● AIM OF THE EXERCISE
Restate each line of the listing exactly, without carrying over any pictures.

● GIVEN INFORMATION
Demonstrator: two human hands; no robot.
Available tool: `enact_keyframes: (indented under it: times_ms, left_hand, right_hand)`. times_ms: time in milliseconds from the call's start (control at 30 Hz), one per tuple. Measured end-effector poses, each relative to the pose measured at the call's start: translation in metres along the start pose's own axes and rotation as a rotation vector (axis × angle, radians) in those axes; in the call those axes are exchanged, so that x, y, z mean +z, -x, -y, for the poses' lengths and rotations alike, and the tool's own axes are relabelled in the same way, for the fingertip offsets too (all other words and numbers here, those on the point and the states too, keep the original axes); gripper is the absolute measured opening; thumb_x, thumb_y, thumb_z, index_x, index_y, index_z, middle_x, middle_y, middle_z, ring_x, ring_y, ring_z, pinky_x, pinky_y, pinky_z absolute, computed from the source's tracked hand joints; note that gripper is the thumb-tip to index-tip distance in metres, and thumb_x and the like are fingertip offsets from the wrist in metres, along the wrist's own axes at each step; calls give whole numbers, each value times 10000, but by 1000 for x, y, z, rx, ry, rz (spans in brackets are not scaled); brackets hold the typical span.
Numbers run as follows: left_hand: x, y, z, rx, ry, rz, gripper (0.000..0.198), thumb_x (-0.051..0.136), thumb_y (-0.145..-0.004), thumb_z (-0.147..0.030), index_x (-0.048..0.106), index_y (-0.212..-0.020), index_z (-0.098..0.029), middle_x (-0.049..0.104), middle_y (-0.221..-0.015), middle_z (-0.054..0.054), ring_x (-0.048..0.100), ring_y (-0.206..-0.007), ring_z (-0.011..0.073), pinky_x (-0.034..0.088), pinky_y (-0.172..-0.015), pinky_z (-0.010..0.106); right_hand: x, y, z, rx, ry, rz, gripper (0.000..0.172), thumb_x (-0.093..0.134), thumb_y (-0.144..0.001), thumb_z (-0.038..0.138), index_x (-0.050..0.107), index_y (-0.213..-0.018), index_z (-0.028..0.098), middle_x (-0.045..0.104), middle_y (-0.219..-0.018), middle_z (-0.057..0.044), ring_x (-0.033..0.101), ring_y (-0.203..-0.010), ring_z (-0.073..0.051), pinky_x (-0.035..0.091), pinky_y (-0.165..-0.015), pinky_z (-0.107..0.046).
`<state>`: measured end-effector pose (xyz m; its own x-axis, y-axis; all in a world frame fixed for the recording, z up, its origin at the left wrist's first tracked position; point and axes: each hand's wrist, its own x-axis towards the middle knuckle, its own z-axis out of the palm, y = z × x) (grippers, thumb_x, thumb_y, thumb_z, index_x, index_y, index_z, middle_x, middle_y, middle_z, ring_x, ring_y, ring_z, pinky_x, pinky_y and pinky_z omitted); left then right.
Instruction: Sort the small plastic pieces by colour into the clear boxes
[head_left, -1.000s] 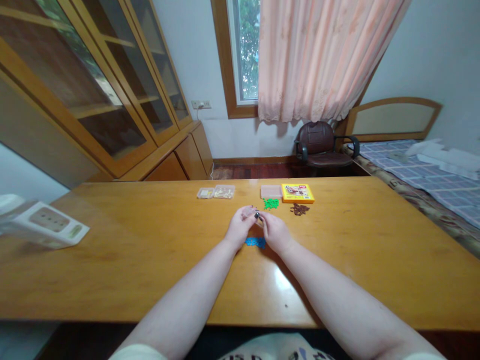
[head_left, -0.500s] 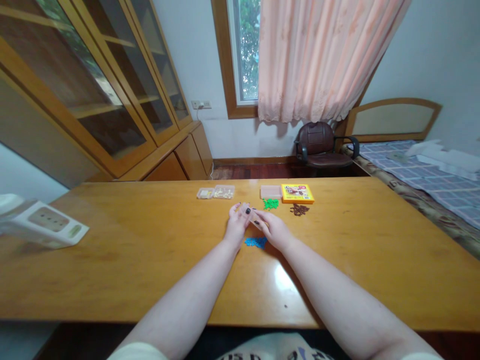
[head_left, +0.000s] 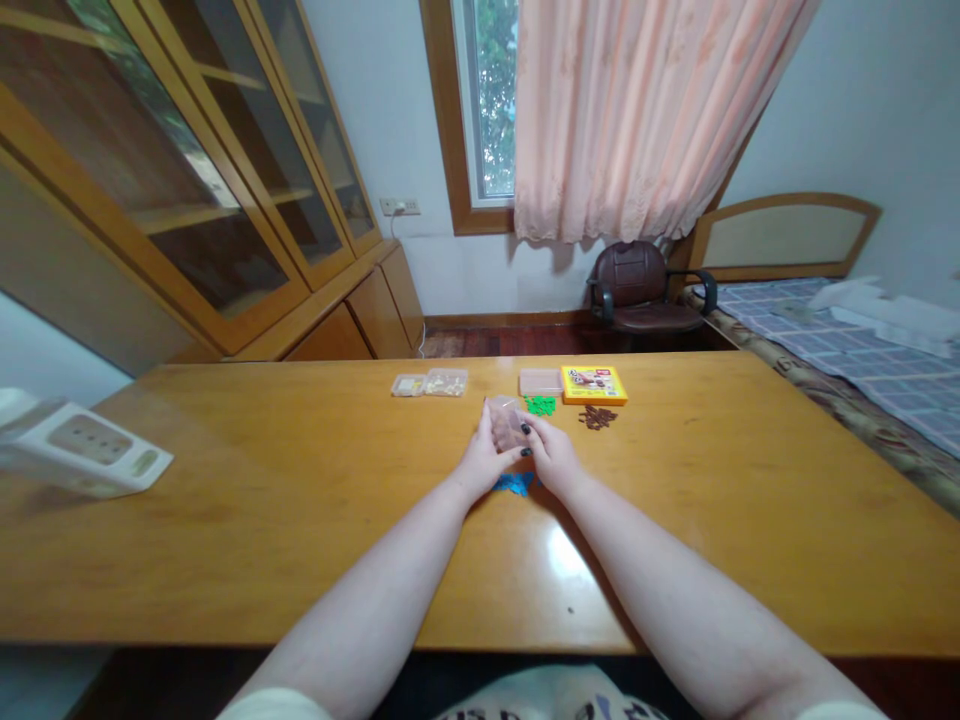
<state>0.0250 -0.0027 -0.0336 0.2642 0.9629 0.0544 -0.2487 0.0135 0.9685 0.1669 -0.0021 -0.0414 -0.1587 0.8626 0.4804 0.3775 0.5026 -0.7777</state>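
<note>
Between my two hands is a clear plastic box point(head_left: 508, 420), tilted so a broad face shows. My left hand point(head_left: 484, 458) grips its left and lower side. On the right edge, my right hand point(head_left: 551, 450) holds it with dark-nailed fingers. A pile of small blue pieces point(head_left: 514, 484) lies on the table just below the hands, partly covered by them. Just beyond the box sits a heap of green pieces point(head_left: 540, 405), and brown pieces point(head_left: 598, 417) lie farther right.
A yellow box point(head_left: 594, 384) stands beside a clear tray point(head_left: 541, 382) at the table's far side. Clear containers with pale pieces point(head_left: 446, 382) sit to their left. A white power strip box point(head_left: 97, 445) rests at the left of the wooden table point(head_left: 300, 540).
The clear box has been turned in my hands, so a broad face shows where it was seen more edge-on. My left thumb has moved to its lower side.
</note>
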Motion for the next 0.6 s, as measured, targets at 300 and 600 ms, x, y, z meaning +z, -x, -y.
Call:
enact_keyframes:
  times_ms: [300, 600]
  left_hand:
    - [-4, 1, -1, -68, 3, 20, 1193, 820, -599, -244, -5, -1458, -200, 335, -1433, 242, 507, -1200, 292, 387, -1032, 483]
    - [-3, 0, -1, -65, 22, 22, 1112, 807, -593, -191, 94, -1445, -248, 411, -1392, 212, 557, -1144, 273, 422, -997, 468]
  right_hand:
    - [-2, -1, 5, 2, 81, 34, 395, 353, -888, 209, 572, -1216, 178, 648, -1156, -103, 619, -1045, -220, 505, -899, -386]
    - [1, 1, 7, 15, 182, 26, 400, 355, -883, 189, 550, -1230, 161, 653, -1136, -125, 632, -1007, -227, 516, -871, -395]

● WORKED SOLUTION
Demonstrator: two human hands; no robot.
Available tool: `enact_keyframes: (indented under it: times_ms, left_hand, right_hand)`. times_ms: time in milliseconds from the call's start (control at 30 Hz), one per tuple. Measured end-effector poses, each relative to the pose measured at the call's start: translation in metres along the start pose's own axes and rotation as a rotation vector (axis × angle, radians) in those axes; in the call those axes are exchanged, so that x, y, z mean +z, -x, -y, for the poses' lengths and rotations alike, and the tool's own axes are relabelled in the same way, for the fingertip offsets too (all other words and numbers here, those on the point and the states too, keep the original axes); gripper is the absolute measured opening; thumb_x, thumb_y, thumb_z, index_x, index_y, index_z, middle_x, middle_y, middle_z, ring_x, ring_y, ring_z, pinky_x, pinky_y, pinky_z absolute, computed from the source's tracked hand joints; note that gripper is the thumb-tip to index-tip distance in metres, and thumb_x and the like are fingertip offsets from the wrist in metres, along the wrist's own axes at each step; calls give whole numbers, each value times 10000, but by 1000 for x, y, z, rx, ry, rz (spans in brackets are not scaled); brackets hold the typical span.
Numbers run as follows: left_hand: x, y, z, rx, ry, rz, gripper (0.000..0.198), thumb_x (-0.051..0.136), thumb_y (-0.145..-0.004), thumb_z (-0.147..0.030), index_x (-0.048..0.106), index_y (-0.212..-0.020), index_z (-0.098..0.029), middle_x (-0.049..0.104), middle_y (-0.221..-0.015), middle_z (-0.054..0.054), ring_x (-0.048..0.100), ring_y (-0.206..-0.007), ring_z (-0.011..0.073), pinky_x (-0.034..0.088), pinky_y (-0.172..-0.015), pinky_z (-0.010..0.106); right_hand: x, y, z, rx, ry, rz, gripper (0.000..0.172), thumb_x (-0.093..0.134), thumb_y (-0.144..0.001), thumb_z (-0.038..0.138), index_x (-0.050..0.107), index_y (-0.213..-0.018), index_z (-0.028..0.098), middle_x (-0.045..0.104), middle_y (-0.219..-0.018), middle_z (-0.057..0.044), ring_x (-0.033..0.101), ring_y (-0.203..-0.010), ring_z (-0.073..0.051), pinky_x (-0.035..0.091), pinky_y (-0.165..-0.015), pinky_z (-0.107..0.046).
`<state>`: measured end-effector pose (xyz m; its own x-axis, y-axis; all in a world frame fixed for the recording, z up, its origin at the left wrist's first tracked position; point and axes: each hand's wrist, its own x-axis towards the middle knuckle, its own z-axis out of the palm, y = z × x) (grippers, thumb_x, thumb_y, thumb_z, index_x, index_y, index_z, middle_x, middle_y, middle_z, ring_x, ring_y, ring_z, pinky_x, pinky_y and pinky_z omitted); left then right.
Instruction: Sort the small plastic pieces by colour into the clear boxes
[head_left, -1.000s] 
[head_left, -0.500s] 
[head_left, +0.000s] 
<state>0.0250 -0.0027 -0.0336 0.2642 0.9629 0.0544 -0.2487 0.0135 0.9685 0.1669 -0.0021 -0.0414 -0.1587 0.8626 0.4804 0.3775 0.5026 -0.7777</state>
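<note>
Between my two hands is a clear plastic box point(head_left: 508, 420), tilted so a broad face shows. My left hand point(head_left: 484, 458) grips its left and lower side. On the right edge, my right hand point(head_left: 551, 450) holds it with dark-nailed fingers. A pile of small blue pieces point(head_left: 514, 484) lies on the table just below the hands, partly covered by them. Just beyond the box sits a heap of green pieces point(head_left: 540, 405), and brown pieces point(head_left: 598, 417) lie farther right.
A yellow box point(head_left: 594, 384) stands beside a clear tray point(head_left: 541, 382) at the table's far side. Clear containers with pale pieces point(head_left: 446, 382) sit to their left. A white power strip box point(head_left: 97, 445) rests at the left of the wooden table point(head_left: 300, 540).
The clear box has been turned in my hands, so a broad face shows where it was seen more edge-on. My left thumb has moved to its lower side.
</note>
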Motion for the next 0.6 s, as measured, targets at 300 and 600 ms, x, y, z meaning +z, -x, -y.
Call:
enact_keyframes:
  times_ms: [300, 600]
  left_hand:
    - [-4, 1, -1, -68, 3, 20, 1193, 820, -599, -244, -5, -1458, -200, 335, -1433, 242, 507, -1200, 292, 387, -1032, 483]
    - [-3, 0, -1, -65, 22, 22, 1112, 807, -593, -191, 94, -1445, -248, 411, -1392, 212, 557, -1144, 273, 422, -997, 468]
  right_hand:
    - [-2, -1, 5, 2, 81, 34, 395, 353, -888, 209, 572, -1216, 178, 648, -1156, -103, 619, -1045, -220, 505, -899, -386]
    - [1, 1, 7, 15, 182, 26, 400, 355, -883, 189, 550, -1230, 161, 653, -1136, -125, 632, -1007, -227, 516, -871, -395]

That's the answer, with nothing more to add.